Ainsi dit, notre objectif est de porter notre attention sur une seule pratique, les PSN, et seulement sur un seul type de population, les individus de 18 à 34 ans. Nous avons choisi ces deux perspectives de recherche à étudier d’une part parce que la pratique des PSN soulève plus de polémiques que les autres pratiques des MAC. En effet, les PSN sont perçus comme une menace contre le médicament, qui est le principal outil de traitement de la médecine conventionnelle et qui est le socle de la légitimité du pouvoir hégémonique de cette dernière dans le domaine de la santé. D’autre part, il n’est habituellement pas attendu qu’une population aussi jeune que les 18 à 34 ans prenne des médicaments, puisqu’elle est une population généralement en santé.
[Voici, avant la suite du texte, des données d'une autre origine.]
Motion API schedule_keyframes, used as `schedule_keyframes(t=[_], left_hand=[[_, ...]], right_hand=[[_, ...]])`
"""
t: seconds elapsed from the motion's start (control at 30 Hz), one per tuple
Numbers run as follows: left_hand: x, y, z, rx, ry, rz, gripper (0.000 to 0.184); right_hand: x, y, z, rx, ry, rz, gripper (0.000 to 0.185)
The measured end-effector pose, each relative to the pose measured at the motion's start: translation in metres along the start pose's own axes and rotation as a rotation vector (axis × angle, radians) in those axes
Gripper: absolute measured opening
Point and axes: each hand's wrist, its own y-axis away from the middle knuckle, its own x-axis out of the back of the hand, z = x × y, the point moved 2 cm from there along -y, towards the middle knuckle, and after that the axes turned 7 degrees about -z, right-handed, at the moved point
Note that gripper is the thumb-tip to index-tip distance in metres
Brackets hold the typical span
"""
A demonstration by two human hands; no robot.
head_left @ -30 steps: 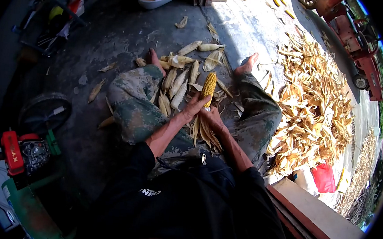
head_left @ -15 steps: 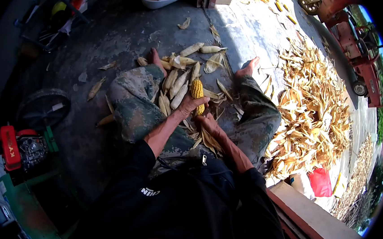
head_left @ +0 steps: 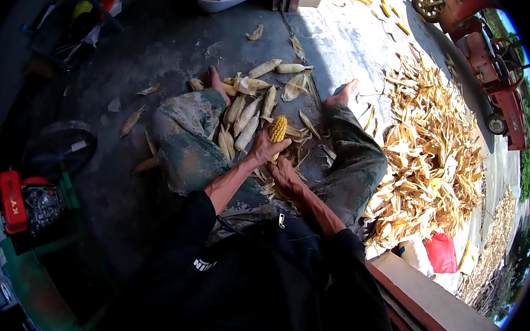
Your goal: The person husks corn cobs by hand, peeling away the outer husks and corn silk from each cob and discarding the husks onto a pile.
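My left hand (head_left: 265, 149) is wrapped round an ear of corn (head_left: 278, 129) whose yellow kernels are bare at the top. The ear points up and away from me. Just below, my right hand (head_left: 284, 172) is closed against its lower end, and that end is hidden by the fingers. Loose dry husks (head_left: 273, 191) lie under my wrists. Beyond my hands, between my legs, several ears in pale husks (head_left: 242, 119) lie on the floor.
A large heap of dry husks (head_left: 430, 160) lies on the right. A white basin (head_left: 218, 3) with yellow ears stands at the back. A red-and-green machine (head_left: 13, 202) is at left, a red vehicle (head_left: 502, 78) at far right. A red bag (head_left: 440, 253) sits near the doorsill (head_left: 435, 300).
The ear of corn has tilted to the right and dropped slightly in my left hand. My right hand has turned in closer under it, and fewer husks show beneath that hand.
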Motion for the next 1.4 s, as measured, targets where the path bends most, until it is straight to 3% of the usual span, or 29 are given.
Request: schedule_keyframes(t=[0.07, 0.13, 0.2, 0.23, 0.27, 0.33, 0.37, 0.4, 0.47, 0.6, 0.67, 0.7, 0.77, 0.8, 0.87, 0.93, 0.97, 1.03, 1.13, 1.17, 1.2, 1.3, 1.33, 1.37, 1.4], left_hand=[[0.013, 0.003, -0.012, 0.286, 0.191, 0.049, 0.047], [0.014, 0.004, -0.02, 0.244, 0.214, 0.074, 0.046], [0.02, 0.007, -0.03, 0.355, -0.018, 0.18, 0.049], [0.026, 0.004, -0.036, 0.153, -0.532, 0.355, 0.063], [0.038, 0.004, -0.048, 0.204, -0.633, 0.373, 0.072], [0.06, -0.003, -0.101, 0.274, -0.442, 0.552, 0.068], [0.062, -0.01, -0.096, 0.527, 0.007, 0.458, 0.069], [0.058, -0.012, -0.073, 0.659, 0.216, 0.351, 0.056], [0.047, -0.013, -0.042, 0.495, 0.553, 0.212, 0.048], [0.037, -0.009, -0.013, 0.496, 0.804, 0.073, 0.043], [0.034, -0.009, -0.01, 0.458, 0.866, 0.062, 0.044], [0.034, -0.011, -0.008, 0.416, 0.918, 0.037, 0.046], [0.031, -0.014, -0.007, 0.374, 0.957, -0.004, 0.047], [0.029, -0.017, -0.005, 0.335, 0.991, -0.038, 0.048], [0.023, -0.015, 0.003, 0.36, 0.951, -0.025, 0.048], [0.016, -0.015, 0.011, 0.324, 0.936, -0.052, 0.046], [0.014, -0.017, 0.012, 0.31, 0.884, -0.06, 0.044], [0.009, -0.013, 0.02, 0.288, 0.788, -0.048, 0.041], [0.005, -0.008, -0.004, 0.275, 0.784, -0.082, 0.037], [0.008, -0.008, -0.033, 0.305, 0.754, -0.048, 0.036], [0.009, 0.002, -0.018, 0.35, 0.664, 0.008, 0.037], [0.013, 0.009, -0.023, 0.142, 0.46, 0.099, 0.04], [0.015, 0.01, -0.017, 0.239, 0.441, 0.151, 0.039], [0.016, 0.011, -0.014, 0.336, 0.423, 0.2, 0.038], [0.018, 0.007, -0.023, 0.327, 0.431, 0.201, 0.038]], right_hand=[[-0.001, 0.0, 0.009, -0.084, 0.1, -0.038, 0.03], [-0.005, -0.005, 0.011, -0.068, 0.125, -0.051, 0.029], [-0.011, -0.004, 0.004, -0.063, 0.152, -0.081, 0.029], [-0.012, -0.005, -0.015, -0.04, 0.138, -0.201, 0.027], [-0.012, -0.006, -0.027, -0.02, 0.13, -0.316, 0.025], [-0.013, -0.004, -0.05, 0.174, 0.189, -0.285, 0.025], [0.008, -0.005, -0.072, 0.165, 0.149, -0.227, 0.025], [0.026, -0.005, -0.089, 0.157, 0.1, -0.176, 0.026], [0.074, -0.003, -0.085, 0.082, 0.205, 0.015, 0.023], [0.22, 0.038, -0.085, 0.239, 0.485, 0.551, 0.022], [0.31, 0.078, -0.095, 0.064, 0.776, 0.726, 0.017], [0.358, 0.1, -0.09, -0.099, 0.863, 0.827, 0.023], [0.453, 0.171, -0.052, -0.742, 1.049, 0.744, 0.06], [0.457, 0.185, -0.051, -0.739, 1.054, 0.756, 0.06], [0.46, 0.199, -0.042, -0.998, 1.217, 0.575, 0.067], [0.407, 0.174, -0.029, -0.368, 1.189, 0.778, 0.057], [0.361, 0.144, -0.036, -0.308, 0.649, 0.78, 0.052], [0.268, 0.089, -0.034, -0.232, 0.035, 0.538, 0.043], [0.135, 0.018, -0.004, -0.261, -0.211, 0.022, 0.054], [0.094, 0.002, 0.0, -0.264, -0.241, -0.053, 0.056], [0.059, -0.016, 0.014, -0.191, -0.305, -0.164, 0.053], [0.008, -0.03, 0.016, -0.215, -0.26, -0.032, 0.048], [0.0, -0.035, 0.038, -0.185, -0.277, 0.013, 0.046], [0.002, -0.03, 0.028, -0.288, -0.283, 0.002, 0.045], [0.004, -0.027, 0.024, -0.263, -0.279, 0.018, 0.044]])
Et pourtant, leur consommation de médicaments tout confondus va en augmentant depuis les dernières décennies.

Les recherches sur la santé des populations ont contribué à élaborer plusieurs concepts en santé sociale, dont trois qui nous intéressent plus particulièrement pour notre problématique : la santéisation, la biosocialisation et l’autocontrôle de la santé. Ces concepts n’ont pas été développés spécifiquement pour comprendre le phénomène de l’engouement pour les PSN, mais ils aident à comprendre les processus qui ont amené à cet engouement, ce pourquoi nous nous appuyons sur eux pour étudier ce phénomène.